*Exercise description*: In the listing that follows, locate the line containing "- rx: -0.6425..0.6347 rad" and the line containing "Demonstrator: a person". Retype exactly those two lines and every line between them, and nothing more.
== == ==
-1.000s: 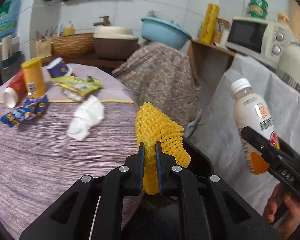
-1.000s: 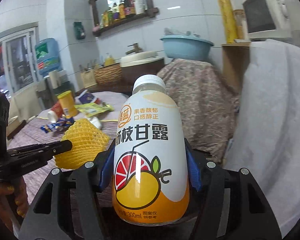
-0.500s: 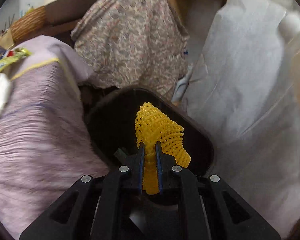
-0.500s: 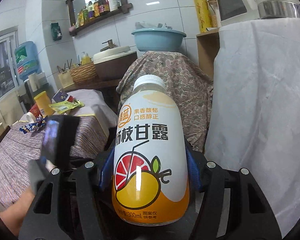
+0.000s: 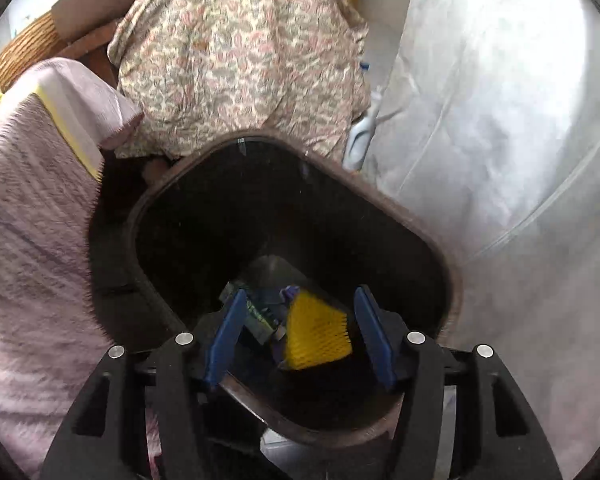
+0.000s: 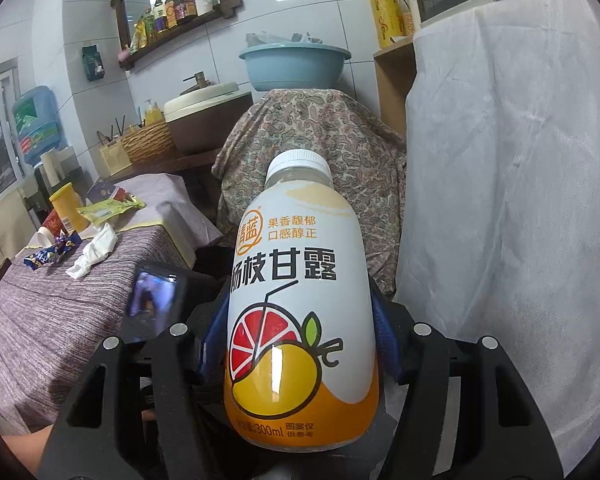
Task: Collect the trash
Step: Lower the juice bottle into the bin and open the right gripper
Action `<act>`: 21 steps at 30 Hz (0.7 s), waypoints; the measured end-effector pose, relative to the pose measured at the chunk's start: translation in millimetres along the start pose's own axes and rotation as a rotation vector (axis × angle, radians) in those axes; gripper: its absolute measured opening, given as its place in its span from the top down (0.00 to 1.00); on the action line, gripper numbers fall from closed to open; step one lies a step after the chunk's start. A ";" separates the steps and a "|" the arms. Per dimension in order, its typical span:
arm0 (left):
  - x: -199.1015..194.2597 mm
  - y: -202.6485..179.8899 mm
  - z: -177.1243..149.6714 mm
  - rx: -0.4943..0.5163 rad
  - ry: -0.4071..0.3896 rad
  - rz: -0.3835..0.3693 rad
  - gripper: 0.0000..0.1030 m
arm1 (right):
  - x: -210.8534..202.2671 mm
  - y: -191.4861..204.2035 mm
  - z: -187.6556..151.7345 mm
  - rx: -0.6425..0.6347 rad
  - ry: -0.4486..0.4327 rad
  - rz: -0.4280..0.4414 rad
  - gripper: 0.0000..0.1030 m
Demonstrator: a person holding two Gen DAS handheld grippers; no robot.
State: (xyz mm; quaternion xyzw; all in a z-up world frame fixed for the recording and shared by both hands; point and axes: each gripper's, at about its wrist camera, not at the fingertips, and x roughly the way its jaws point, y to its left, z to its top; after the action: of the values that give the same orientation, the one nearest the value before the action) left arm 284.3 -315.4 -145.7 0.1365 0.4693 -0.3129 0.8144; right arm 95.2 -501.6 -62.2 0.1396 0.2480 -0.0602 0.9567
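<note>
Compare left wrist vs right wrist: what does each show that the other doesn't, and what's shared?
Left wrist only: the left gripper, jaws opening, above the dark bin, with the yellow foam net loose between the pads, inside the bin. Right wrist only: the right gripper shut on the juice bottle, plus wrappers and tissue on the table. Both: the paisley cloth, white cover, purple tablecloth.

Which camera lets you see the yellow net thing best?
The left wrist view. It looks straight down into the dark trash bin, and the yellow foam net shows clearly down inside it, between the opening jaws of the left gripper and touching neither pad. The right wrist view shows none of the net.
</note>
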 end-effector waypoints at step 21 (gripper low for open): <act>-173.2 38.2 -27.0 -0.130 -0.381 0.054 0.22 | 156.1 30.7 -32.2 -0.090 0.415 0.126 0.40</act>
State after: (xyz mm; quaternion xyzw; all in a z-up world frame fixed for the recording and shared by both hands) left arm 227.3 -206.1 -15.3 0.0345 0.3222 -0.2804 0.9035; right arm 221.9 -470.0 -158.6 0.1213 0.4327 0.0410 0.8924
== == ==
*Result for this task*:
  - rx: -0.6425..0.6347 rad
  - ry: -0.4486..0.4327 rad
  - rz: -0.4280..0.4414 rad
  - gripper: 0.0000..0.1030 m
Demonstrator: a person holding two Gen DAS handheld grippers; no robot.

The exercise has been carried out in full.